## Supplied data
----

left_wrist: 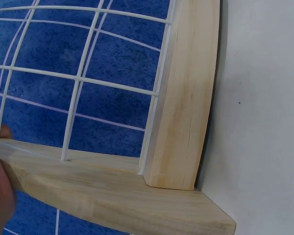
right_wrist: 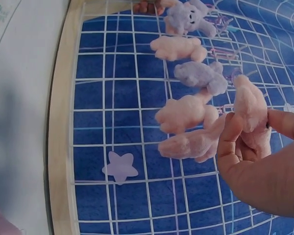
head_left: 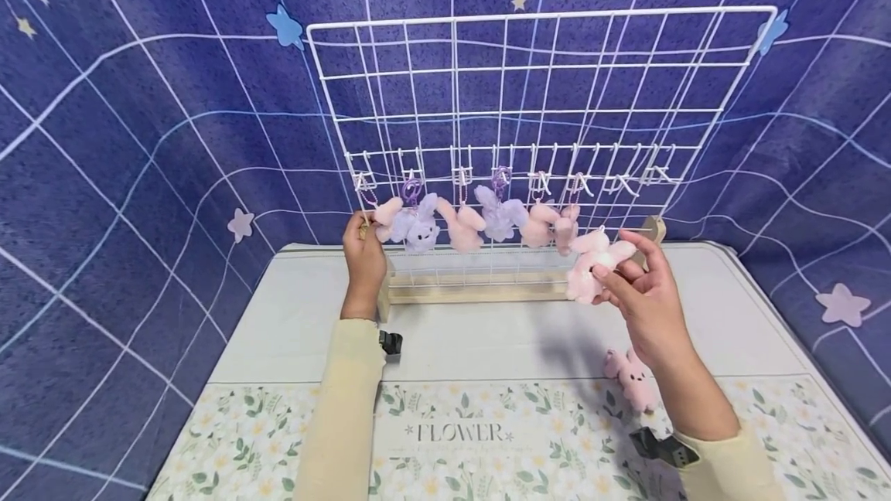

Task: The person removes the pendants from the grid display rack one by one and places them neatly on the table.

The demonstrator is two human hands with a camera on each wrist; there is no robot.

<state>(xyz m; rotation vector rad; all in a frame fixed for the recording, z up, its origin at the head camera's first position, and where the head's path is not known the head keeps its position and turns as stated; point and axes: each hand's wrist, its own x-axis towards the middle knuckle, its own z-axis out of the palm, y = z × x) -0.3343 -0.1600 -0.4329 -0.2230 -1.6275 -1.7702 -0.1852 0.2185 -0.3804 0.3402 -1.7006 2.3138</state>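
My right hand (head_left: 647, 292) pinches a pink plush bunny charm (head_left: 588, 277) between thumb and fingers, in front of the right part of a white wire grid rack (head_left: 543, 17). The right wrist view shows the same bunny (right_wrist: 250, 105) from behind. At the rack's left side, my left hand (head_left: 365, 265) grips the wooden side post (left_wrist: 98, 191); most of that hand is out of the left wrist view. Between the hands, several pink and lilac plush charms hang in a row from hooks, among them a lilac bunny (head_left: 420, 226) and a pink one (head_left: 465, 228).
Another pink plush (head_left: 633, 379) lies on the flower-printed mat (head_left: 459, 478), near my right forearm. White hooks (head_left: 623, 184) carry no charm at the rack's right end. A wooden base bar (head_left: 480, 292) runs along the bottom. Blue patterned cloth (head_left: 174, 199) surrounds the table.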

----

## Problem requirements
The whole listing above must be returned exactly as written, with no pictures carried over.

## Result
left_wrist: 
right_wrist: 
head_left: 

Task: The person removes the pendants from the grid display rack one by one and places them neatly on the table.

The demonstrator is two human hands with a camera on each wrist; there is no robot.

<state>(xyz m; rotation vector rad; all in a frame fixed for the recording, z up, its origin at the head camera's first position, and where the head's path is not known the head keeps its position and turns as stated; point and axes: each hand's wrist, its own x-axis towards the middle knuckle, its own z-axis out of the palm, y = z × x) -0.3343 -0.1600 -0.4329 -0.2230 -1.6275 -1.7702 -0.1852 0.2185 -0.3804 0.3402 -1.7006 2.3138</state>
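My right hand (head_left: 647, 292) pinches a pink plush bunny charm (head_left: 588, 277) between thumb and fingers, in front of the right part of a white wire grid rack (head_left: 543, 17). The right wrist view shows the same bunny (right_wrist: 250, 105) from behind. At the rack's left side, my left hand (head_left: 365, 265) grips the wooden side post (left_wrist: 98, 191); most of that hand is out of the left wrist view. Between the hands, several pink and lilac plush charms hang in a row from hooks, among them a lilac bunny (head_left: 420, 226) and a pink one (head_left: 465, 228).
Another pink plush (head_left: 633, 379) lies on the flower-printed mat (head_left: 459, 478), near my right forearm. White hooks (head_left: 623, 184) carry no charm at the rack's right end. A wooden base bar (head_left: 480, 292) runs along the bottom. Blue patterned cloth (head_left: 174, 199) surrounds the table.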

No further output is required here.